In the entries that follow, find the line containing "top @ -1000"; from there, copy every line exactly through the line containing "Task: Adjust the".

[Study material Boundary: Start]

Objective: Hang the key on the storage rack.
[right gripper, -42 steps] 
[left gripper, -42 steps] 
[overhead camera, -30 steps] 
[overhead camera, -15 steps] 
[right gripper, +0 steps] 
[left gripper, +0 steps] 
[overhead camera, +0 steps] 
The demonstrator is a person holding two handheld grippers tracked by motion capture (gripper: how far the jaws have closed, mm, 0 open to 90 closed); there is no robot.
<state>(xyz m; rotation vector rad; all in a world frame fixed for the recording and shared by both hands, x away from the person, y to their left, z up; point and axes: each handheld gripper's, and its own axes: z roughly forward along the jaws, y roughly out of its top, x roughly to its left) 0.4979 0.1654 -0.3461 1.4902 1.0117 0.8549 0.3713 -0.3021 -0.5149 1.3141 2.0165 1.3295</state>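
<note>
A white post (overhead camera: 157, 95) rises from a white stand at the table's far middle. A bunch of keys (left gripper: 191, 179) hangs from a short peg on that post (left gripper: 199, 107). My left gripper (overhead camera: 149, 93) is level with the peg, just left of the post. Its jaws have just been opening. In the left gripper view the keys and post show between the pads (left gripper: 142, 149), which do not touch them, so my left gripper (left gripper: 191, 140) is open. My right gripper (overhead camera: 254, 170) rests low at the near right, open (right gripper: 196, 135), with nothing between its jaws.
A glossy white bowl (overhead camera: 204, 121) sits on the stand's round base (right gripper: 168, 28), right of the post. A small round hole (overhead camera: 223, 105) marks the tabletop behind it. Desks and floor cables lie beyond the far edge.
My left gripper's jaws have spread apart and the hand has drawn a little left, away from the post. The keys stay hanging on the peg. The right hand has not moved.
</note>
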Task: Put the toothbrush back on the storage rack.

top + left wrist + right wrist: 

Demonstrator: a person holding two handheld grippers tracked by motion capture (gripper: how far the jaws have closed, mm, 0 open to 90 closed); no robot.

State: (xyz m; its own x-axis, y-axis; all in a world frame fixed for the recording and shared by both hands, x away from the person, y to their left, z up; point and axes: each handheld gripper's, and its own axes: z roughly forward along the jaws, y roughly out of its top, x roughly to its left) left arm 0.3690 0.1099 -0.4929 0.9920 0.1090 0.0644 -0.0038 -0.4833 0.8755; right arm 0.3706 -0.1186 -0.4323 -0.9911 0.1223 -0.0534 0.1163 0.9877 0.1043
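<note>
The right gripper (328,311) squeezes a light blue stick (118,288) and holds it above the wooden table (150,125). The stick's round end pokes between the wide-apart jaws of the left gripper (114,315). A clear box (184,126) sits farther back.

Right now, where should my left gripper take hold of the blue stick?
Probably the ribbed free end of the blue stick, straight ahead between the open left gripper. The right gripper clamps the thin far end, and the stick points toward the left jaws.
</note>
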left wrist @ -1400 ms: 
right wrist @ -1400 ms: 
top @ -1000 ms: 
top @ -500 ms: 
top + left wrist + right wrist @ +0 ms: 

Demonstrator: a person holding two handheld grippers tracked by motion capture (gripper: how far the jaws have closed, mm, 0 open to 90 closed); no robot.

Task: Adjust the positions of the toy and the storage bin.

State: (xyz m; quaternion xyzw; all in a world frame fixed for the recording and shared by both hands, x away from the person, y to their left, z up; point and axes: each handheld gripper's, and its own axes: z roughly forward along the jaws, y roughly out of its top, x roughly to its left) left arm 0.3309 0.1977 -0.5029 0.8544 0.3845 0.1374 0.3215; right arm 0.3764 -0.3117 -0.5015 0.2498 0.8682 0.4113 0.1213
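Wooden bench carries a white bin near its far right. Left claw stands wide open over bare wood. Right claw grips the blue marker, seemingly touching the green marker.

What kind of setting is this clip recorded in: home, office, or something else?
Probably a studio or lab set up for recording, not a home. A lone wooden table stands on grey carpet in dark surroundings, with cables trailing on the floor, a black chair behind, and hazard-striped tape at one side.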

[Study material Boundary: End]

**Response:**
top @ -1000 ms: 
top @ -500 ms: 
top + left wrist + right wrist @ +0 ms: 

Demonstrator: a person holding two handheld grippers tracked by motion capture (gripper: how far the jaws have closed, mm, 0 open to 90 closed); no robot.

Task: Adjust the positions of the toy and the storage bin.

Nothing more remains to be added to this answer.